Read The Afghan Page 16


  The ‘murder’ scene had been discovered by patrols sent up the Bagram road when the prison van failed to arrive at the jail. The separation of the van from its military escort was put down to incompetence. But the freeing of the prisoner was clearly by a criminal gang of Taliban leftovers. A hunt was put out for them.

  Unfortunately the US Embassy offered the Karzai government a photograph, which could not be refused. The CIA and SIS Heads of Station tried to slow things down but there was only so much they could do. By the time all border posts received a faxed photograph, Martin was still north of Spin Boldak.

  Though he knew nothing of this, Martin was determined there would be no chances taken at border crossings. In the hills above Spin Boldak he hunkered down and waited for night. From the position he had climbed to, he could see the lie of the land and the route he would take on the night march to come.

  The small town was five miles ahead and half a mile below him. He could see the road snaking in and the trucks on it. He could see the massive old fort that had once been a stronghold of the British army.

  He knew the capture of that fort in 1919 had been the last time the British army used medieval scaling ladders. They had approached secretly by night and apart from the bellowing of the mules, the clang of ladles on cauldrons and the swearing of the soldiers as they stubbed their toes, were silent as the grave so as not to wake the defenders.

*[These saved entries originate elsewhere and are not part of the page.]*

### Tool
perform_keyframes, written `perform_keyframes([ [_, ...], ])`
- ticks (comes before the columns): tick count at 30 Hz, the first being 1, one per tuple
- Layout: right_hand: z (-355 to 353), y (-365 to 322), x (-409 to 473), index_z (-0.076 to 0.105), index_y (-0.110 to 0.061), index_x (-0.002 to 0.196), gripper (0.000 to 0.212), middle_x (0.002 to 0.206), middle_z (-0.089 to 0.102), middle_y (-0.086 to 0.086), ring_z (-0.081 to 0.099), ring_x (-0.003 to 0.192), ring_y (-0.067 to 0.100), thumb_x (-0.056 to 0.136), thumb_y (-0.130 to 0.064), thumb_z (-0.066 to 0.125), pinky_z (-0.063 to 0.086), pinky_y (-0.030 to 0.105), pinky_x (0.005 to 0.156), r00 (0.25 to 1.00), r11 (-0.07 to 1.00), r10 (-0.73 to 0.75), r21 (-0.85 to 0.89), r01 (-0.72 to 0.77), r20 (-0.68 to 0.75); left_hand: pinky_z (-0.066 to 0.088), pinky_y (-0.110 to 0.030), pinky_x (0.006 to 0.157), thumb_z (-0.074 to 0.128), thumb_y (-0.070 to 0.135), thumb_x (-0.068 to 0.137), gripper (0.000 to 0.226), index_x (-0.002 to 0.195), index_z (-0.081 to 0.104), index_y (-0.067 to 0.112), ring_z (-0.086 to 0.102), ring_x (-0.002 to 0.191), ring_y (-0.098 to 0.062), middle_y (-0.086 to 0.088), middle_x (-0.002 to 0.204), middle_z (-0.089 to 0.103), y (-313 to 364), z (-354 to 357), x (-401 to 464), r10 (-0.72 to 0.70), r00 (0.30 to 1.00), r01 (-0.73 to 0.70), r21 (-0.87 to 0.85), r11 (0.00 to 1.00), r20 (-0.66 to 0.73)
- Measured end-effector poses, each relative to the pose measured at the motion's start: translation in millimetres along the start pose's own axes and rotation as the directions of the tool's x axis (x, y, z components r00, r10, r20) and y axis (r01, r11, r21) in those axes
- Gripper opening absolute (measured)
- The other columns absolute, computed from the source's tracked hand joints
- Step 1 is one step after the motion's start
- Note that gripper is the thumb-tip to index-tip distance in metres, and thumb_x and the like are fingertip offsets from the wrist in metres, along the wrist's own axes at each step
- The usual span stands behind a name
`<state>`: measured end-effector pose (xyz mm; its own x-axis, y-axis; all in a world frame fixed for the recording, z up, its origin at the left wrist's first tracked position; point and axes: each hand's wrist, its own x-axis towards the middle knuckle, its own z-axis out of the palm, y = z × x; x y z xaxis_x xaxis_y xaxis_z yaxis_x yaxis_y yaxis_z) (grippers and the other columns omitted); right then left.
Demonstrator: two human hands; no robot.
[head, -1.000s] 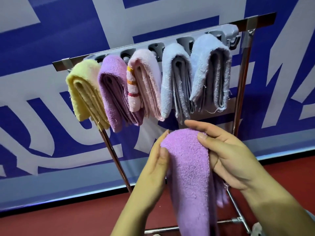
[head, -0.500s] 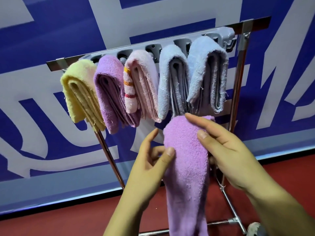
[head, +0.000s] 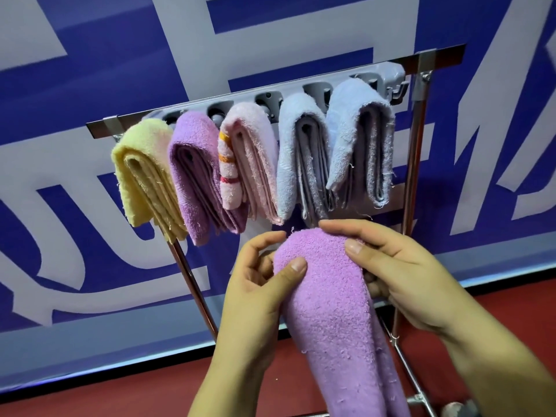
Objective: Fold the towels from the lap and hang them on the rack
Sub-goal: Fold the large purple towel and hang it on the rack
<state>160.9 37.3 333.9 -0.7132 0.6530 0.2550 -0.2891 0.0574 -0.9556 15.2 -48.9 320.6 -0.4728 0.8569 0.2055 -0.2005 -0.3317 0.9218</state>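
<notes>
A folded purple towel hangs doubled over between my hands, its rounded fold just below the hung towels. My left hand grips its left side with the thumb on the front. My right hand holds its right side, fingers laid over the top of the fold. The metal rack carries several folded towels side by side: a yellow towel, a purple one, a pink striped towel, and two light blue towels.
A blue and white banner covers the wall behind the rack. The rack's slanted legs run down to a red floor. A grey hook strip runs along the top bar, with a bare stretch at its right end.
The purple towel has been lifted from lower down toward the rack. My left thumb has shifted onto the towel's front. The view has drifted slightly.
</notes>
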Motion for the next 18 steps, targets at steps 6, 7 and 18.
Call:
perform_keyframes([
  [6, 6, 3, 3, 0.073, -0.023, 0.096, 0.027, 0.092, 0.07, 0.005, 0.061, 0.074, 0.015, 0.076, -0.02, 0.054, 0.052, 0.023, 0.059, 0.999, 0.958, 0.009, 0.288, 0.006, -0.051, 0.049, -0.032, 0.084, 0.076, 0.04, 0.069, 0.042, 0.108, 0.061, 0.039, 0.065, 0.092, -0.008, 0.012, 0.097, 0.071, -2, 3, -8, 0.076, 0.995, -0.087, 0.174, 0.981, 0.065],
  [7, 5, 2, 5, 0.073, -0.02, 0.095, 0.027, 0.091, 0.071, 0.005, 0.062, 0.071, 0.014, 0.077, -0.016, 0.053, 0.053, 0.022, 0.059, 0.998, 0.933, 0.023, 0.361, 0.002, -0.065, 0.049, -0.029, 0.087, 0.078, 0.047, 0.065, 0.057, 0.117, 0.056, 0.044, 0.064, 0.102, -0.006, 0.018, 0.109, 0.069, -2, 3, -9, 0.055, 0.99, -0.074, 0.149, 0.986, 0.127],
  [18, -10, 5, 3, 0.059, -0.018, 0.123, 0.066, 0.077, 0.069, 0.011, 0.064, 0.054, 0.014, 0.063, -0.04, 0.077, 0.052, 0.025, 0.052, 0.963, 0.83, 0.268, 0.503, -0.239, 0.016, 0.055, -0.024, 0.076, 0.067, -0.003, 0.071, 0.074, 0.128, 0.052, 0.041, 0.068, 0.101, -0.012, 0.013, 0.118, 0.068, 13, 0, -9, 0.08, 0.987, -0.086, 0.031, 0.996, 0.142],
])
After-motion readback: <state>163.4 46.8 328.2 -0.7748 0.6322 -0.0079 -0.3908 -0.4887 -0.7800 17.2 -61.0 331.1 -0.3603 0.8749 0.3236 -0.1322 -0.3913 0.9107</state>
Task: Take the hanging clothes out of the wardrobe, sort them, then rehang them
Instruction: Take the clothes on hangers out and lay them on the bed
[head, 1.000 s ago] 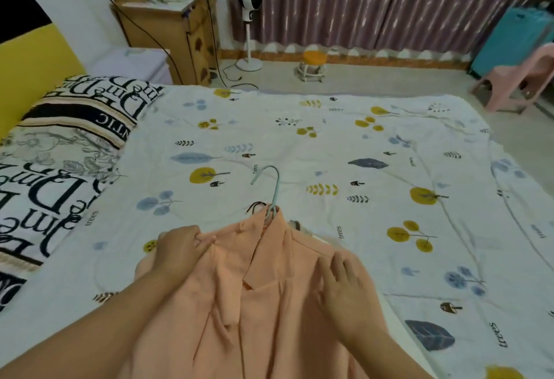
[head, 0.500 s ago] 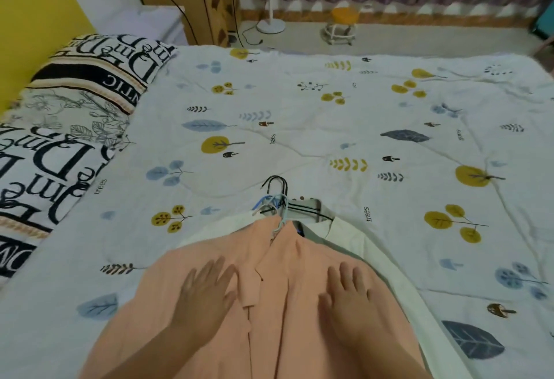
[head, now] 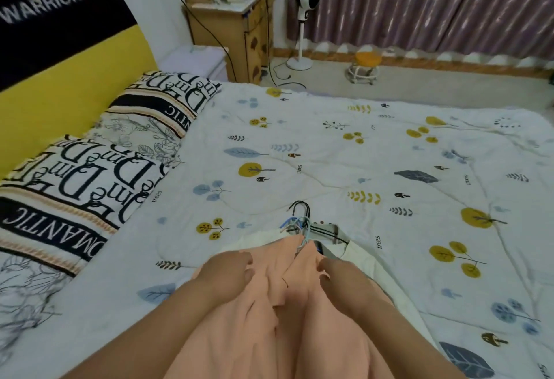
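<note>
Peach shirt [head: 287, 318] is laid at lower centre of the frame, on top of a cream garment [head: 374, 261], both on the bed [head: 329, 153]. Hanger hooks [head: 299, 219] are bunched just above the collar, so several garments are stacked.

Left hand [head: 223, 273]: fingers curled down onto the shirt's shoulder area; whether cloth is gripped or only pressed cannot be told. Right hand [head: 341, 279]: fingers curled at the other shoulder by the collar, same uncertainty.

Step judged: top shirt being straightened or separated from the pile. To be done well: both shoulders should be taken evenly and the placket kept flat. Its own hook should be freed from the tangled hooks before lifting, or the cream garment may be dragged along.

Readable text: "WARRIOR" on the headboard [head: 60, 18], upper left. "ROMANTIC" fragments and "Dme" lettering on the pillows [head: 90, 186], left. "trees" is printed on the bed cover.
</note>
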Demonstrator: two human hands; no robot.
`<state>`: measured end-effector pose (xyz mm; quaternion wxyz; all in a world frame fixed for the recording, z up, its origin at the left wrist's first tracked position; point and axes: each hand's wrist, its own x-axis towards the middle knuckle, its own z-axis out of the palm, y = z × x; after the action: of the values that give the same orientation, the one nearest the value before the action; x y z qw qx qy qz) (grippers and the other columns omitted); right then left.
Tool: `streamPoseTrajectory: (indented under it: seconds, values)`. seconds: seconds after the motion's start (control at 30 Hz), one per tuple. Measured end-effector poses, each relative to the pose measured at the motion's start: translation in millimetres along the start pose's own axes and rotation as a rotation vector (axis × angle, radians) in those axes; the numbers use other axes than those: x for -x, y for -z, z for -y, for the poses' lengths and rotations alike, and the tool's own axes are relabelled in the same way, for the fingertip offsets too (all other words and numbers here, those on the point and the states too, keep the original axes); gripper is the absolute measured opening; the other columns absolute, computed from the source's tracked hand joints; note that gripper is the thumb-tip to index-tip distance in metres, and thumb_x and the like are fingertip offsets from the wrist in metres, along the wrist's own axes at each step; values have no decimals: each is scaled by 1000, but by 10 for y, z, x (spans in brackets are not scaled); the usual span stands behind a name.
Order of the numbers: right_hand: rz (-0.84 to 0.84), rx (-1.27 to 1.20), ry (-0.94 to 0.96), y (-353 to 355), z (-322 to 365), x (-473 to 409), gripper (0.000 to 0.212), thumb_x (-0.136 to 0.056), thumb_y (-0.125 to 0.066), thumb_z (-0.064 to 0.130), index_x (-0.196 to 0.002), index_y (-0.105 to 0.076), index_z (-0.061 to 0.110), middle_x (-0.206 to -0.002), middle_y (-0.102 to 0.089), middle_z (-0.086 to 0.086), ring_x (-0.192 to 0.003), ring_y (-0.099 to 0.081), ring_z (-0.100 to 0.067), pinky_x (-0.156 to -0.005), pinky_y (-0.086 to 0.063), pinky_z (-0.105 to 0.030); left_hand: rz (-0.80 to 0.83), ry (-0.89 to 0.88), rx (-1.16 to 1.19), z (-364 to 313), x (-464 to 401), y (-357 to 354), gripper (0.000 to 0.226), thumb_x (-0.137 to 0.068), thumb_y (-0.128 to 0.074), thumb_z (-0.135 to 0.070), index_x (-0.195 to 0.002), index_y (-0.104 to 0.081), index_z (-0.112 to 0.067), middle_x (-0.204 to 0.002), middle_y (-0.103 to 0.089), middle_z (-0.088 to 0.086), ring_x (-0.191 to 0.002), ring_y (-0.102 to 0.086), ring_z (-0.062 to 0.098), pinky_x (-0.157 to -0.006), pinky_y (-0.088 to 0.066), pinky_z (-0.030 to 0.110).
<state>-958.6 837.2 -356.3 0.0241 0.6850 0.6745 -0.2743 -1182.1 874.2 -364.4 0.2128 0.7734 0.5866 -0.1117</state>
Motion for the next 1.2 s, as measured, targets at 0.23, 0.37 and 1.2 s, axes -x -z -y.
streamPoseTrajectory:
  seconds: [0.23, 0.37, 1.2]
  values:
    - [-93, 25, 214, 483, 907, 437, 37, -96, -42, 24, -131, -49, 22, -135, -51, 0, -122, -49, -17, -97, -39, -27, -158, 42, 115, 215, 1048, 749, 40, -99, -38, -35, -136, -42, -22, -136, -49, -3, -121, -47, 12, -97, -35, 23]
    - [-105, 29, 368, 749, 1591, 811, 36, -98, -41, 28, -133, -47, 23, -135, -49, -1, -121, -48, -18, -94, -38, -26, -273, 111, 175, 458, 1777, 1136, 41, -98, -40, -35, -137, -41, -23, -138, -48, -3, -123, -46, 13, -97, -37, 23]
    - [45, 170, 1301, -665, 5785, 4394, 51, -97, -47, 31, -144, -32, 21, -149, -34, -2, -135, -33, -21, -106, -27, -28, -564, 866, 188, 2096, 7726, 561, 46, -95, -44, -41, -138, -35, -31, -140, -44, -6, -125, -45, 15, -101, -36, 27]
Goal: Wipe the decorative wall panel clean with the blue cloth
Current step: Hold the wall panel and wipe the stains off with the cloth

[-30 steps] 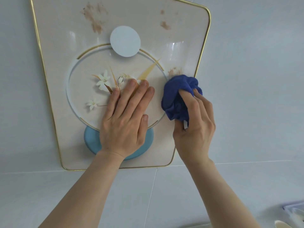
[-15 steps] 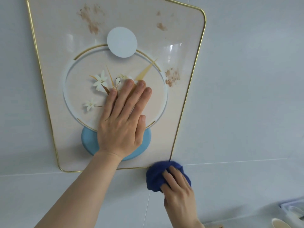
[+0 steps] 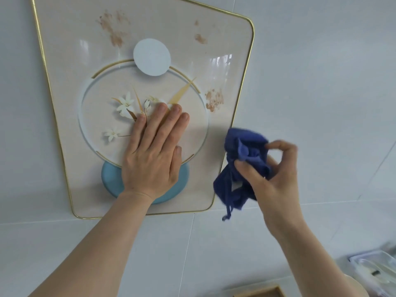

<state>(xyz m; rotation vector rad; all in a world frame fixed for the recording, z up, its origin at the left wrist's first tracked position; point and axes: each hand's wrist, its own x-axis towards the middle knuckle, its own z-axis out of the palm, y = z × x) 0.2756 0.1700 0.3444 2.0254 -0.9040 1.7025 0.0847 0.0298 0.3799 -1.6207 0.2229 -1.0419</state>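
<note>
I see the wall panel [image 3: 70, 67] on the tiled wall [image 3: 321, 82], brown smudges on its top and right side. My left hand [image 3: 153, 153] lies flat on its middle, fingers straight and close together. My right hand [image 3: 272, 176] pinches the blue cloth [image 3: 237, 168] beside the panel's right edge. Half a second ago the cloth was lower, under the bottom right corner.
</note>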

  The ladders were ten feet too short so they crashed into the dry moat with a hundred soldiers on them. Happily, the Pashtun defenders, crouching behind the walls, presumed the force attacking them must be enormous, so they quit through the back door and ran for the hills. The fort fell without a shot being fired.

  Before midnight Martin stole quietly past its walls, through the town and into Pakistan. Sunrise found him ten miles down the Quetta road. Here he found a chai-khana and waited until a truck that accepted paying passengers came along and gave him passage to Quetta. At last the black Talib turban, instantly recognizable in those parts, became an asset and not a liability. So on it went.

  If Peshawar is a fairly extreme Islamist city, Quetta is more so, only exceeded in its ferocity of sympathy for Al-Qaeda by Miram Shah. These are within the North-West Frontier Provinces where local tribal law prevails. Though technically across the border from Afghanistan the Pashtun people still prevail, as does the Pashto language and extreme devotion to ultra-traditional Islam. A Talib turban is the mark of a man to be reckoned with.

  Though the main road south from Quetta heads for Karachi, Martin had been advised to take the smaller track of a highway south-west to the wretched port of Gwador.

  This lies almost on the Iranian border at the extreme western end of Baluchistan. Once a sleepy and malodorous fishing village, it has developed into a major harbour and entrepôt, contentedly devoted to smuggling, especially opium. Islam may denounce the use of narcotics but that is for Muslims. If the infidels of the West wish to poison themselves and pay handsomely for the privilege, that has nothing to do with true servants and followers of the Prophet.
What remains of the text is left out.